TOKYO—Penny Oleksiak comes back. That is the lesson of these Olympics for her, after she became a star in Rio five years ago, after she fell out of love with swimming for a time, after she came back to this. Oleksiak had already won a fifth career medal in Tokyo. Wednesday, she wasn’t sure she would win a sixth.
But in the 200-metre freestyle — a race Oleksiak did not attempt in Rio, and which she has never been confident she could succeed at — Oleksiak went out fast, fell behind, and came down the stretch with legs that burned the whole way, all the way.
She is a racer, though, a born racer. Oleksiak closed the gap in the final 50 metres to win bronze, and is now Canada’s most decorated Summer Olympian. And, with six medals, she is tied with cyclist and and speed skater Clara Hughes and speed skater Cindy Klassen overall. It seems almost inevitable now that Oleksiak will be the most decorated Canadian Olympian of all time. Penny Oleksiak comes back, and finds history.
“I touched the wall and I saw the lights beside my name, and I honestly didn’t really care,” said Oleksiak, holding a bronze medal. “I was just like, my legs are killing me.”
A lot of people can be fast at this level. The best racers, though, swim best through the pressure and the pain. Oleksiak started fast but was fourth going into her final 50, in a race where American legend Katie Ledecky seemed to be saving herself for her 1,500-metre freestyle later that morning, and in which emerging legend Ariarne Titmus closed hard to win. Oleksiak was seen to be swimming for bronze, though it was Hungary’s Siobhan Haughey and not Ledecky who won silver. Oleksiak had to catch China’s Yang Junxuan.
And she did, and Yang faded. It hurt.
“Honestly, I thought it was pretty obvious it was on my last turn,” said Oleksiak. “I pushed off, I only could get like two kicks out of myself off the wall and then had to breathe on the first stroke, and it was really hurting. And the last 25 I was like breathing every two (strokes), and every time I took a breath I was, like, angry at myself for breathing in the last 25.”
She pushed to the wall, though, as she always does. Rio was different. She was 16 and she kept finding the podium, and she felt lucky every time she won a medal. Here, she doesn’t. She knows what kind of swimmer she is.

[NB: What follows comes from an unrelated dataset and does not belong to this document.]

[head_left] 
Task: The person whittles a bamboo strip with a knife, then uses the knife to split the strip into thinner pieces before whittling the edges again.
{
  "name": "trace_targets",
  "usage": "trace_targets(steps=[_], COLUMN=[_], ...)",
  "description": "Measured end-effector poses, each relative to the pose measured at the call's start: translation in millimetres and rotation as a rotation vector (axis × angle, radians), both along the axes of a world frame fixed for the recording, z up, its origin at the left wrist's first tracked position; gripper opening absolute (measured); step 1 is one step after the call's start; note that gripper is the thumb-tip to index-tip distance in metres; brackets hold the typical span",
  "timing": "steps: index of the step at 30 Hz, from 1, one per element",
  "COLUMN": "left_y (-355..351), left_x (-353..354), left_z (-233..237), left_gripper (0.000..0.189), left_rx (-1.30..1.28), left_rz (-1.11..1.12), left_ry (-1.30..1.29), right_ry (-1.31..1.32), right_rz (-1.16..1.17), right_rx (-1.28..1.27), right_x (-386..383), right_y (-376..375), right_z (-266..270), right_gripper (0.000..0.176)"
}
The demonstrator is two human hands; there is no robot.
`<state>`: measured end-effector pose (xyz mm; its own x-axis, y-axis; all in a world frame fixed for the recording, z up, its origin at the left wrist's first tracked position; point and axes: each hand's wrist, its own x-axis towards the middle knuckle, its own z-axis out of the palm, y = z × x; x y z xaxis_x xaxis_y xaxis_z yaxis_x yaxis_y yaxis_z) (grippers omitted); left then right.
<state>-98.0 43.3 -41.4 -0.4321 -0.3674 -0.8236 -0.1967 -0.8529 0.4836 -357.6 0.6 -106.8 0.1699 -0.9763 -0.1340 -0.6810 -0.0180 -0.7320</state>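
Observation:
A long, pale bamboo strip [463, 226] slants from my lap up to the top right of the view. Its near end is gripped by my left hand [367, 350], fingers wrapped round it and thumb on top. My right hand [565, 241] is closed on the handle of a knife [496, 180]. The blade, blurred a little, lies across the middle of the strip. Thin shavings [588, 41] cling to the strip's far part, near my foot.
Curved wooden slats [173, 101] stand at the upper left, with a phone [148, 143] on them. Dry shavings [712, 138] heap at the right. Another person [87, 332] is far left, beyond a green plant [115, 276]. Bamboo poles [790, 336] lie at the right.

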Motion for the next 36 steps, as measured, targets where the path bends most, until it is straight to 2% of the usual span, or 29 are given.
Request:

“I just love the Olympics,” Oleksiak said. “I think they’re so fun, and I think just knowing that, like, the whole world is watching is super crazy. Before my 200 today I had a moment where I literally thought I was gonna pass out from nerves; I was in the ready room and I was, like, OK Penny, if you come last, it doesn’t matter, you still have like three more races to get medals. Then I just had to calm myself down and really just think of it as a regular meet, I guess.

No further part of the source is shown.